Fortunately, Jesus left us this valuable lesson. In God’s kingdom, the greatest among you is the one who serves all of you. The most respected is the most responsible. The most acclaimed is the most accountable. Service. Responsibility. Accountability. Not tomorrow, but today. Not when you arrive, get accepted, or when your number is called, but right now. For it is our willingness to develop these inner habits of virtue when the pressure is not on us, that will enable you and me to live lives that honor God when the pressure unfolds.
Service. Responsibility. Accountability. These are not just leadership buzzwords. These are the qualities that separate good success from fleeting fame. So many of us look at so-called successful people and think, “That’s what I want! I want my life to be just like that. I want that job. I want to be a winner!” It’s easy to feel that way when we look at the outer trappings and seeming benefits that success brings.
But this is part of the problem. Too many think that as we gain power and position, people ought to serve us more. When the truth is, leadership is just the opposite. The more prominent the position, the more people we must serve. The higher the profile, the greater the responsibility. The bigger the platform, the greater our accountability to others.

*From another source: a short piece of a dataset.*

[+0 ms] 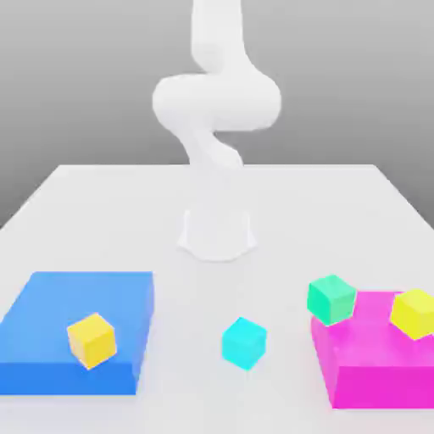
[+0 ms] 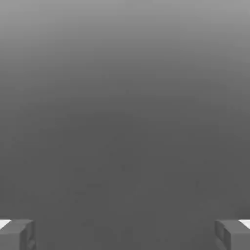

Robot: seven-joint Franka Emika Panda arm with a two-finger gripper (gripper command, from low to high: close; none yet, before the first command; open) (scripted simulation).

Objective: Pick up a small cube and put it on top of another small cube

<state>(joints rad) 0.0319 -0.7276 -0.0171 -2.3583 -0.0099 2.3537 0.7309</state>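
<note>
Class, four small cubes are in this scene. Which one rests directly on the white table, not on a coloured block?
The cyan cube. It sits alone on the table between the two blocks.

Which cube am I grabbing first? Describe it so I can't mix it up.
Start at the white table, between the blue block and the magenta block. The cyan cube sits alone on the bare tabletop in that gap. The mint-green cube is at the magenta block's corner, and both yellow cubes rest on blocks.

Cyan cube (image 1: 244, 342): small, plain, set on white bench, turned corner-forward. Mint-green cube (image 1: 331, 298): same size, well apart, toward exterior view's right.
</note>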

Is this why we see so many talented people crack under pressure? Is this why we see so many prominent personalities resort to self-preservation at all costs? Just ask our president. If your only goal is to win, you may achieve your goal. But your success will be short-lived. For those who exalt themselves will be humbled. But if you want good, long-lasting success, learn how to serve and help somebody else. For those who humble themselves will be exalted.

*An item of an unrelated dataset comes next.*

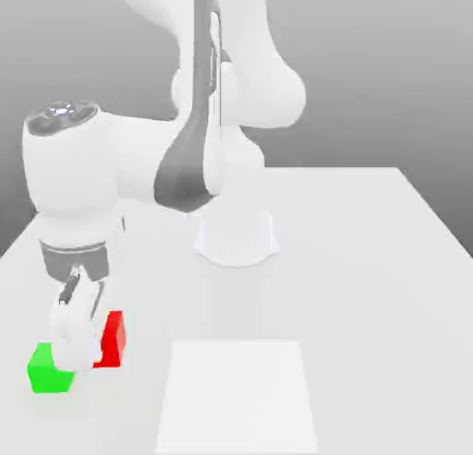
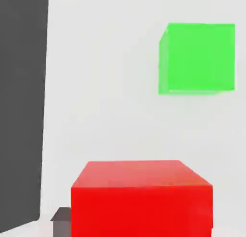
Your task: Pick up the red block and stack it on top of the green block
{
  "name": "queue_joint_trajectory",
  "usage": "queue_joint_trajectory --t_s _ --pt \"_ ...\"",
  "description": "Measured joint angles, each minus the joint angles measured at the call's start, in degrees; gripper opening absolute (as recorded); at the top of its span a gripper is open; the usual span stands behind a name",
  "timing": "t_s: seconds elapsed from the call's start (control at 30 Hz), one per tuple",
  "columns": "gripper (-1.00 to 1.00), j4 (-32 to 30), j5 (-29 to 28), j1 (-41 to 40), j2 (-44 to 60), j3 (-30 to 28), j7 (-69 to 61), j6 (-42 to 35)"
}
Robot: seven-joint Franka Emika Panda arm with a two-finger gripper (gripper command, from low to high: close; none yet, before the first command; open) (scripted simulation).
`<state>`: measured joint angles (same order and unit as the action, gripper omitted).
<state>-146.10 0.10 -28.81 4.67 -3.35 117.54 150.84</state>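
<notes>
Across the lower part of the exterior view spreads a smooth, pale grey table (image 1: 369, 305), and over it reaches the bulky white arm with dark grey joints (image 1: 189, 158). The arm bends out toward the exterior view's left, its wrist turned downward above the two blocks. A flat white square panel (image 1: 236, 398) lies on the table, well apart from them. The white pincer (image 1: 83, 356) points down, its jaws drawn in to the block's width and closed on the plain, bright red cube (image 2: 141, 212). In the hand view, a dark fingertip (image 2: 61, 228) meets one side of that cube. The plain, bright green cube (image 1: 50, 374) sits on the table near the red one, apart from it and free.

The grasp looks done; the stacking is not. I can't tell for sure whether the red cube is clear of the table. What remains, I judge, is raising it enough, moving it over the green cube, lowering and releasing.
</notes>
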Motion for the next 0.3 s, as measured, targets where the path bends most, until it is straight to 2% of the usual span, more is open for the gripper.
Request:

In the words of the African proverb, “If you want to go fast, go alone. If you want to go far, go together.”
This is Jesus’s lesson to his disciples. This might be Jesus’s lesson for us today. Our wealth, prominence, winning scores, and reputations are meaningless in the eyes of the Lord. There’s no need to ask God for extra credit. For when we look at the outside, God can see who we are on the inside. This is why Jesus’s message is clear. Sit down. Be humble.